The Partition of Unity Finite Element Method (PUFEM) has been widely used for the numerical simulation of the Helmholtz equation in different physical settings. In fact, it is a numerical pollution-free alternative method to the classical piecewise polynomial-based finite element methods.

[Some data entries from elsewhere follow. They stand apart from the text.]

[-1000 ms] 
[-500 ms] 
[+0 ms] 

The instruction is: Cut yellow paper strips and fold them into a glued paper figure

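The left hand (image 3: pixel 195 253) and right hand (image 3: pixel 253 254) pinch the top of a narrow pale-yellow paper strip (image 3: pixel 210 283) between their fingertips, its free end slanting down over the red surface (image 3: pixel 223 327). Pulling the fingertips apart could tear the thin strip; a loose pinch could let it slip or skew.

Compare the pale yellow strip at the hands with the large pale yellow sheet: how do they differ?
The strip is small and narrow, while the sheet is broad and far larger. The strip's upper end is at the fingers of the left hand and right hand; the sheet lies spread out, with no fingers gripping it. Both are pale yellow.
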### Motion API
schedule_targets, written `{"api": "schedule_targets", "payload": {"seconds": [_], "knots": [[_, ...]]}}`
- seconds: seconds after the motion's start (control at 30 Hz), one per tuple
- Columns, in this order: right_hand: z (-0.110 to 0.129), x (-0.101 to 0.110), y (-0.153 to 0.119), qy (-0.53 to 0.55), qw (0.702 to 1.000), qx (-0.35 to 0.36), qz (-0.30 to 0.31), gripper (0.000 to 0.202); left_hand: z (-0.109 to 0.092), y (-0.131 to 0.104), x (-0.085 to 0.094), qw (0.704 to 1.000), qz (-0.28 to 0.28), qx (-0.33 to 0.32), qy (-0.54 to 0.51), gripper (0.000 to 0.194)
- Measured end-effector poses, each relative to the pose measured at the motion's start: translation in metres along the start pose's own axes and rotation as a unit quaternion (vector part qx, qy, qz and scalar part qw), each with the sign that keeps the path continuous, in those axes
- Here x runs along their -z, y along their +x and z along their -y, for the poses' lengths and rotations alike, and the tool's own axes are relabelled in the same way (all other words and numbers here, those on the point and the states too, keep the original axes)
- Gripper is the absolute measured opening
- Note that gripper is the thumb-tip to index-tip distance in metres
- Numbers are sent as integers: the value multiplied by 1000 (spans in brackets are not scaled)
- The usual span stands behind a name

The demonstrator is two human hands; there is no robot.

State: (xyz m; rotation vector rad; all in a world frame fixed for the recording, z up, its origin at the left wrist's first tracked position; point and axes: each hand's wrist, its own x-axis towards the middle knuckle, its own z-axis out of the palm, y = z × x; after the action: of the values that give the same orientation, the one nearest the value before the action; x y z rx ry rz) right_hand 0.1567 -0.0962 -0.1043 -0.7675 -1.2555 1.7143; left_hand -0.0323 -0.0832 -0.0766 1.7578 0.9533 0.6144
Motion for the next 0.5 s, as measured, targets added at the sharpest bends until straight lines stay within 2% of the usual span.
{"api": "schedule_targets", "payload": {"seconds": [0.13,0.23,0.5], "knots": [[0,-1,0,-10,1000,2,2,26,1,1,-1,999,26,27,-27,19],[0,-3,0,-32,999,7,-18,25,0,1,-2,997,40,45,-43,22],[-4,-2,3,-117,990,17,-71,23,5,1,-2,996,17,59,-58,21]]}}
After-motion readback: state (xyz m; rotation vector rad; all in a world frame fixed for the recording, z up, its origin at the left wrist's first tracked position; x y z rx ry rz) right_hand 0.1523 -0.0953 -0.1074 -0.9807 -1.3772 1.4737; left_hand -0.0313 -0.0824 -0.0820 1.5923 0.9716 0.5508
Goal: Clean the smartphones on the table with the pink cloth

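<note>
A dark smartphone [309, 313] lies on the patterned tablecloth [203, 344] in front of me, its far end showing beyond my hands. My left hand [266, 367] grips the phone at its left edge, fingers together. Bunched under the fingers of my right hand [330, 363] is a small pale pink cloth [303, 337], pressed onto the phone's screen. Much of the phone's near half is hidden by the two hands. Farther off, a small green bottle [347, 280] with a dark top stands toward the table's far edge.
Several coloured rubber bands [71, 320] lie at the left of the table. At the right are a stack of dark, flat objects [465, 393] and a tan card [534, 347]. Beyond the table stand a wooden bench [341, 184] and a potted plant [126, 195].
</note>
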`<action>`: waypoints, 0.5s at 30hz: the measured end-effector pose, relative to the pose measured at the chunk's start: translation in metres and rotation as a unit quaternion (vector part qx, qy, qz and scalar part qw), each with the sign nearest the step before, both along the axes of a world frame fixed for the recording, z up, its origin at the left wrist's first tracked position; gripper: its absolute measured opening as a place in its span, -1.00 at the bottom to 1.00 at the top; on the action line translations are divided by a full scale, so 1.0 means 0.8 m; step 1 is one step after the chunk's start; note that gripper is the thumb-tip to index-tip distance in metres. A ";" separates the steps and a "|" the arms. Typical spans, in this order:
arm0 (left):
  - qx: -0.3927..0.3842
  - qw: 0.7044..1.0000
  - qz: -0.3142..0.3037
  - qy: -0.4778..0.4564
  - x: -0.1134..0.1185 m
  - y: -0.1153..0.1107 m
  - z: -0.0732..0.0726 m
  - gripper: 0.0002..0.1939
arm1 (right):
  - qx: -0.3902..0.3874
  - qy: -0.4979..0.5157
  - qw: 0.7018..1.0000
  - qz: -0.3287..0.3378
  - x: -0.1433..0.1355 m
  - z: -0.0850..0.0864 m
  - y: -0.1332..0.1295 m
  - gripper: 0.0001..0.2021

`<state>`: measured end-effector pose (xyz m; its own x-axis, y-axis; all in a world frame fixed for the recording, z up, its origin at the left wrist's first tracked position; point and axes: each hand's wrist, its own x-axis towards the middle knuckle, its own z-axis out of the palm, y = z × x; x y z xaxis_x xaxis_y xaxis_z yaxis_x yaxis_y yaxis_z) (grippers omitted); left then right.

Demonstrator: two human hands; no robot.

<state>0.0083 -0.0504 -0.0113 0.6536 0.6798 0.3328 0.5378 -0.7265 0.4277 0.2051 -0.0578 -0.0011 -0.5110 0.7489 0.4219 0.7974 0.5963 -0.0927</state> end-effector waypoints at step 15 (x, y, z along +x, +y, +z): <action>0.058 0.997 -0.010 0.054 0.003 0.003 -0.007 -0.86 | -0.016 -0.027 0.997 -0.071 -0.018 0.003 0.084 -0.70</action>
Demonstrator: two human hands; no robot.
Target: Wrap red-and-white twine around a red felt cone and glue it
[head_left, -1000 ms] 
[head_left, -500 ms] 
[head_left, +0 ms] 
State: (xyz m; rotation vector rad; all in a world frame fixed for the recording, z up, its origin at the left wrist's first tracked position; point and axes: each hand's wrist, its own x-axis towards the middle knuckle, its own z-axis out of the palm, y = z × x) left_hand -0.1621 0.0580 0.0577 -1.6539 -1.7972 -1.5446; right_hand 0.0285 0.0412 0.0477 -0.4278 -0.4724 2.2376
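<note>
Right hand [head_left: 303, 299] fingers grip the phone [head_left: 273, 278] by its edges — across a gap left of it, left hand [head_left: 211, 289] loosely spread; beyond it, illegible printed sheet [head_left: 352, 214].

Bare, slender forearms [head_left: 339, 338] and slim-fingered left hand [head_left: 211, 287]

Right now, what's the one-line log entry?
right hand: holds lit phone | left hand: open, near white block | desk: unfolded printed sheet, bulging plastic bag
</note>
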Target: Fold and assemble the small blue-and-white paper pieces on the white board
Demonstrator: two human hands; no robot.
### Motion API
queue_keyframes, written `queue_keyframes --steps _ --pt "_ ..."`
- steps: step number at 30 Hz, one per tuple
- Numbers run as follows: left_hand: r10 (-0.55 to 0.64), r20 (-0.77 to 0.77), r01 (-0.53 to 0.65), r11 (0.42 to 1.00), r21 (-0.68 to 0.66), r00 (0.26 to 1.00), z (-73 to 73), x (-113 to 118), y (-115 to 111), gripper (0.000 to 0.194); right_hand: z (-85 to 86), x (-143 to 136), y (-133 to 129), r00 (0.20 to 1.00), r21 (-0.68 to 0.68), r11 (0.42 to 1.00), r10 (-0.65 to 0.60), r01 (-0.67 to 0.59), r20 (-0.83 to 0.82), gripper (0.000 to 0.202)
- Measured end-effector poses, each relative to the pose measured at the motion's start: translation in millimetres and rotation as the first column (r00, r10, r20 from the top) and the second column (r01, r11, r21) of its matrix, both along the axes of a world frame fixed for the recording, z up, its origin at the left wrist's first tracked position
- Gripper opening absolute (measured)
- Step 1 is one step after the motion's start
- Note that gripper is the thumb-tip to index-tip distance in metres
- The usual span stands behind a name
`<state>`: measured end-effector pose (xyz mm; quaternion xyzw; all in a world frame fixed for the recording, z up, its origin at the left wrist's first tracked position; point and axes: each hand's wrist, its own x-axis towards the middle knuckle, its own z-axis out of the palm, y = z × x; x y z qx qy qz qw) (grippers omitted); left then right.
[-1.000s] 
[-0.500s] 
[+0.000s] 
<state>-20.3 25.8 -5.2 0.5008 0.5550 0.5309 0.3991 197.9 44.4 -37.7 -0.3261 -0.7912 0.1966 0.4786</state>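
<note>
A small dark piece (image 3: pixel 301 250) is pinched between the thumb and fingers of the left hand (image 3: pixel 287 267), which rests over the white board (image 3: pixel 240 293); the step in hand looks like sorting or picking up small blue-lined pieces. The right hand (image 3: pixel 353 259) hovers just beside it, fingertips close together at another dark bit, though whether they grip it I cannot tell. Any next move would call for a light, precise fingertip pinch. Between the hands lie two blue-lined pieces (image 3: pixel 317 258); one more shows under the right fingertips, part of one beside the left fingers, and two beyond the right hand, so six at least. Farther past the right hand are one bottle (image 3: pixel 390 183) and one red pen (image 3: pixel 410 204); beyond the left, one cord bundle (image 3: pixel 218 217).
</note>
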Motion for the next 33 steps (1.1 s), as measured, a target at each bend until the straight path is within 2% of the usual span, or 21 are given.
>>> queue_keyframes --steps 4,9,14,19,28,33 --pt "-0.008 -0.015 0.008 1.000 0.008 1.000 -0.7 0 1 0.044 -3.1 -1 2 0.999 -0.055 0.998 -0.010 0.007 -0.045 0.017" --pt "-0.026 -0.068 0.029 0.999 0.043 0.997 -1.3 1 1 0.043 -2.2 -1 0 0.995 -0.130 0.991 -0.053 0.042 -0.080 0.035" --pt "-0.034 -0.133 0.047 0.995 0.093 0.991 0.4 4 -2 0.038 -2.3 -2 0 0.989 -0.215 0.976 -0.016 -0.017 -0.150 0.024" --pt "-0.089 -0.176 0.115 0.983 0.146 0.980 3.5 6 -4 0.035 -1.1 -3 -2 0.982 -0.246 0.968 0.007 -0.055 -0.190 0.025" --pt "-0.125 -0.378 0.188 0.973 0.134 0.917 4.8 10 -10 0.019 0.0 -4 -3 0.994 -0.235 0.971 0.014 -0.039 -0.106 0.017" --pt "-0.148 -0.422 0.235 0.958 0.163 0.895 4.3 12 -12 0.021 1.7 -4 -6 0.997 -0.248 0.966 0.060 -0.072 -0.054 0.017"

Taking into account a plane wave enrichment of the piecewise linear finite element method, the main goal of this work is focused on the derivation of the numerical dispersion relation and the robustness analysis of the PUFEM discretization when a spurious perturbation is presented in the wave number value used in the enrichment definition. From the one-dimensional Helmholtz equation, the discrete wave number is estimated based on a Bloch’s wave analysis and a priori error estimates are computed explicitly in terms of the mesh size, the wave number, and the perturbation value.

划分有限元方法（PUFEM）已被广泛用于在不同物理环境下对亥姆霍兹方程进行数值模拟。实际上，它是经典的基于分段多项式的有限元方法的一种数值无污染的替代方法。考虑到分段线性有限元方法的平面波富集，这项工作的主要目标集中在数值色散关系的推导以及在波数值中出现杂散扰动时PUFEM离散化的鲁棒性分析。在浓缩定义中使用。从一维亥姆霍兹方程，基于布洛赫波分析和先验估计离散波数 根据网格大小，波数和摄动值显式计算出误差估计。